Я ответил, что нет, и следующие полчаса мы задавали друг другу вопросы и отвечали о семье, работе, друзьях, потом о наших странах и о том, что мы знали о странах друг друга. Познания наши были, как обычно бывает, очень поверхностными, основанными на слухах, легендах и публикациях СМИ. В представлениях Эли о России, конечно, не было медведей в сарафанах, лакающих на Красной площади водку из матрешек. Эли горячо восхищался Путиным, говорил, какой тот молодец, что противостоит Америке и как блестяще превратил Турцию в союзника после того как турецкая ракета сбила российский лайнер. «Вот бы нам такого президента!» – восклицал Эли.
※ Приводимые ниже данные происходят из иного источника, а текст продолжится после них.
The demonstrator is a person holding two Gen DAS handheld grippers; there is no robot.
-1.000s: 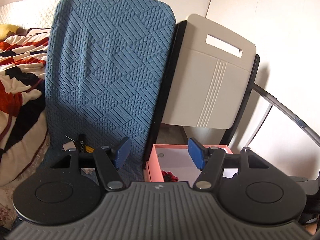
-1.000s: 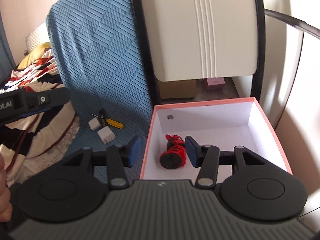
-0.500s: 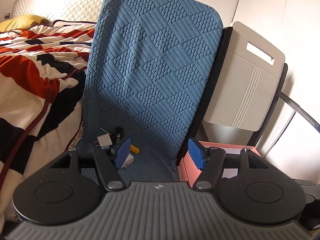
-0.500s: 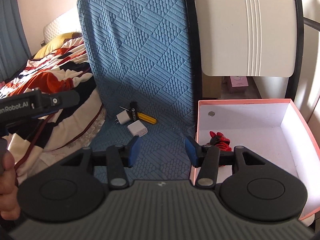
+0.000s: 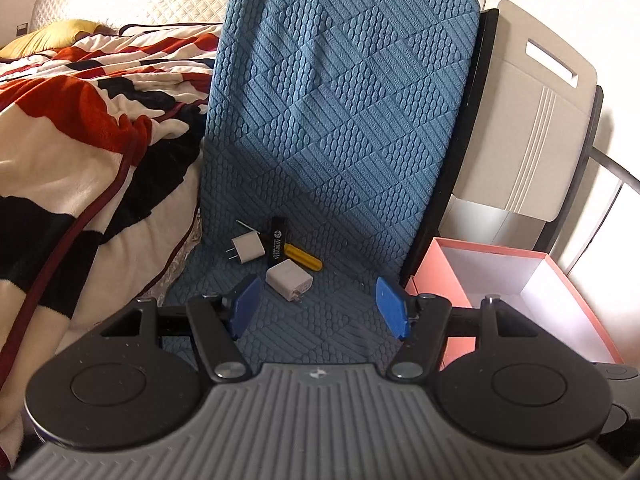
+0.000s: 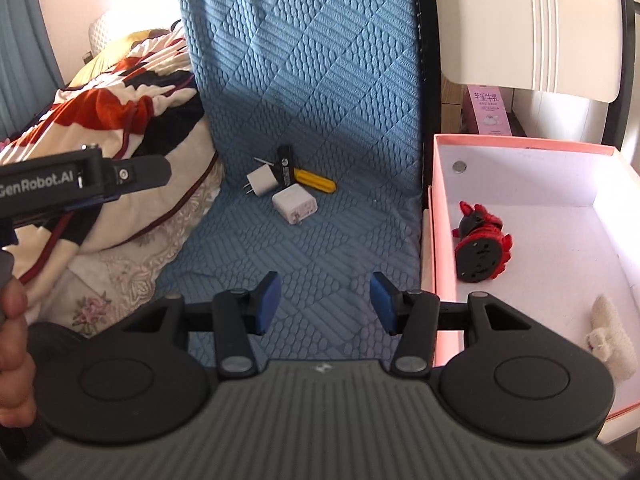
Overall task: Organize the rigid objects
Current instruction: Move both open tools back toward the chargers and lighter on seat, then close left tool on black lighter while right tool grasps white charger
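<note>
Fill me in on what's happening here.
A person holds a gripper in each hand over a blue mat, tidying small items into a pink box. Both the left gripper and right gripper are open and empty, aimed at a pile: two white chargers, a black stick and a yellow tool. A red-and-black toy already lies in the box.

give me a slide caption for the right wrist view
Open right claw over a blue quilted mat, facing two white plug chargers and a yellow-handled tool; pink cardboard box alongside holds a red-and-black toy.
</note>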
Я отвечал, что иностранцы слышат о внешней политике России, но мало знают о внутренней, а внутри проблемы есть, как и у других стран. Эли зажегся и начал рассказывать о внутренних проблемах Ливана – про то, как хрупок мир в этой стране, нашпигованной группами людей разных национальностей и исповеданий, и что ливанцы давно перерезали бы друг друга, если бы религиозные общины не жили отдельно друг от друга, и не придерживались своих районов со строгостью, достойной древних племен. Оказалось, что в Ливане даже есть закон, который точно предписывает, человеку какой веры следует занимать ту или иную должность в государственном аппарате. К примеру, президент – всегда христианин-маронит, во главе правительства – мусульманин-суннит, а парламент возглавляет мусульманин-шиит, и это не может быть по-другому. Иначе будет вечная гражданская война – то есть в данном случае этническая резня.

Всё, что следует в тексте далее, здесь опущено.